Künftige Ortsumfahrung Archäologen finden nahe Aschersleben Überreste einer Siedlung aus dem 13. Jahrhundert
Die steinernen Keller und andere Funde weisen auf ein mittelalterliches Leben zwischen Westdorf und Welbsleben hin.

Welbsleben/Westdorf/MZ - Steinreihe um Steinreihe zeichnet sich in der Erde ab. „Wir haben eine Siedlungsstruktur hier, die sich unterhalb der Burganlage befindet“, sagt Stefan Dembinski, Grabungsleiter auf der Fläche für die künftige Ortsumfahrung Aschersleben/Süd-Quenstedt. Seit April 2021 sind die Altertumsforscher auf der Trasse im Einsatz, die von Aschersleben vorbei an Westdorf, Welbsleben und Quenstedt bis nach Pfersdorf führt. Tausende Artefakte von Gefäßen bis hin zu Mensch- und Tierskeletten haben sie bereits zu Tage befördert. Jetzt sind die nächsten bedeutenden Funde aufgetaucht.
Kellerreste im Umland der ehemaligen Hodeburg bei Westdorf
Sieben Kellerreste, mit Abmaßen von drei mal drei beziehungsweise vier mal drei Metern und dem 13. Jahrhundert zuzuordnen, haben die Archäologen zwischen Westdorf und Welbsleben freigelegt. Ganz in der Nähe lag einst die Hodeburg, eine hochmittelalterliche Burganlage. Die jetzigen Kellerfunde deuten auf so etwas wie eine Vorburg oder Vorstadt hin, sagt Susanne Friederich vom Landesamt für Denkmalpflege und Archäologie und archäologische Projektleiterin für die Ortsumfahrung.

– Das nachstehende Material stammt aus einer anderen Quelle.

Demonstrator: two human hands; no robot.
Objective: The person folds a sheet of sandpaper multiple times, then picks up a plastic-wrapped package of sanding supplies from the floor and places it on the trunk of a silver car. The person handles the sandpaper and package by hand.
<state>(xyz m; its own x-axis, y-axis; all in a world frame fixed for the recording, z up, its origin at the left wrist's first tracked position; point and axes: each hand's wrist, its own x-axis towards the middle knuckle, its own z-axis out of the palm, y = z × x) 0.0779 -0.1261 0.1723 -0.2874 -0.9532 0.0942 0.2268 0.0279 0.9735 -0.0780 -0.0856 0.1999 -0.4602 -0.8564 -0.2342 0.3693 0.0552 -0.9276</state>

Für die Archäologen sei das ein besonders wichtiger Fund. Denn im Gegensatz zu den bekannten Überlieferungen aus jener Zeit, bei denen aus dem Leben innerhalb der Burgmauern berichtet wurde, zeigen die Funde das „normale Leben“, wie Friederich sagt. „Und da ist Archäologie das, was uns die spannenden Einblicke bringt.“
So wie ein unterirdischer Gang, der sich mit einer Länge von 16 Metern und einer Breite von 60 Zentimetern durch die Erde schlängelt. Die Archäologen haben sowohl einen Zugang als auch einen Ausgang zum Gang gefunden, der an einem Ende in die Reste eines Kellers übergeht. „Wir müssen nun die Beziehung zwischen dem Keller und dem Gangsystem herausfinden“, sagt Dembinski. Denn rund 100 Jahre liegen zwischen den Bauten aus dem Hochmittelalter. Der Keller ist dabei jüngeren Ursprungs. „Aber es kann natürlich sein, dass der Keller einen Bezug auf dieses Gangsystem nimmt“, ergänzt Dembinski dazu.

Derweil ist die zeitliche Einordnung eines weiteren Fundes noch nicht geklärt. Am Rand der Ausgrabungsfläche sind die Überreste eines rechteckigen Baus, der eine Größe von sechs mal zehn Metern hat, aufgetaucht. Von der untersten Lage des Gebäudes sind noch partiell einige Schichten Steine erhalten, auf denen einst Schwellenbalken mit einem Fachwerkbau darüber gestanden haben sollen, erklärt Dembinski. „Möglichkeiten, was es ist, gibt es sicherlich viele, aber wir können es noch nicht sagen“, fügt er an.
Archäologen entdecken Alltagsgegenstände aus em Mittelalter
Andere Funde wiederum sind gut einzuordnen - sie stammen aus dem 11. bis 13. Jahrhundert - und deuten ebenfalls auf ein Siedlungsleben unterhalb der ehemaligen Hodeburg hin. Die Altertumsforscher haben Silbermünzen, Zierbeschläge, Messer, Gefäße und andere Alltagsgegenstände gefunden.

Aber auch Steinbrocken, die für den Laien auf den ersten Blick als eben nur solches Gestein erscheinen, zaubern den Archäologen ein Lächeln ins Gesicht. „Die Kratzspuren, die man sieht, stammen von kleinen Gegenständen wie Nadeln oder Messerspitzen, die man abgerieben hat. Der Stein wurde zum Schärfen genutzt“, sagt Dembinski. Und Friederich fügt an: „Das zeigt, dass das normale Leben hier stattgefunden hat.“
Noch bis Ende des Monats sind die Archäologen auf der Ausgrabungsfläche, um die Funde zu sichern. Danach rollen die großen Maschinen an, um den Bau der rund 8,4 Kilometer lang Ortsumfahrung voranzutreiben. Ende 2025, Anfang 2026 soll die Straße fertig sein und für den Verkehr freigegeben werden.